— WORK INSTRUCTION —
Pictures aside, repeat the whole listing word for word.

◆ ◆ ◆ ◆

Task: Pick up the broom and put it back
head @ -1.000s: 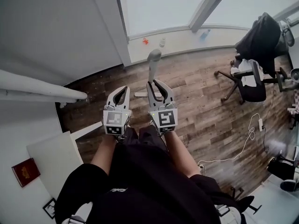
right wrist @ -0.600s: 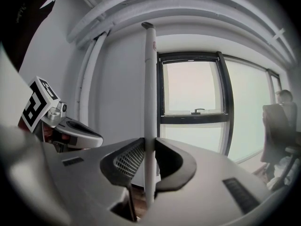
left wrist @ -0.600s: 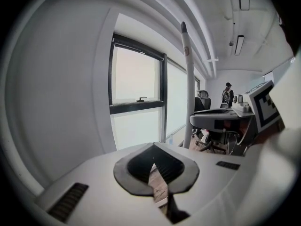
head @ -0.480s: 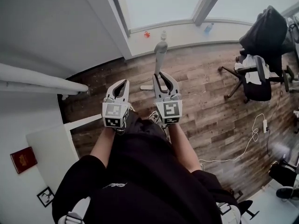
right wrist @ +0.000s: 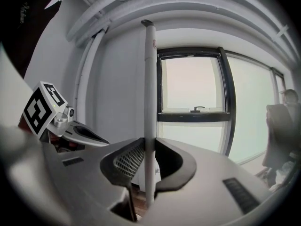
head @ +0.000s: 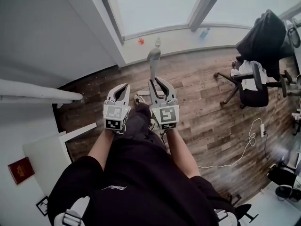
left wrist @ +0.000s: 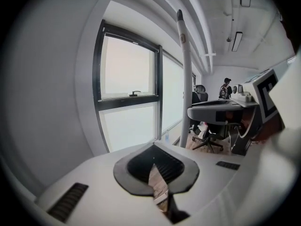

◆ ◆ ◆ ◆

— RESPONSE TO THIS EXERCISE —
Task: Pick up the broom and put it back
head @ -1.000s: 
right wrist @ -0.600s: 
left wrist @ -0.600s: 
head @ -0.480s: 
right wrist @ +0.000s: 
head @ +0.000s: 
left wrist @ +0.000s: 

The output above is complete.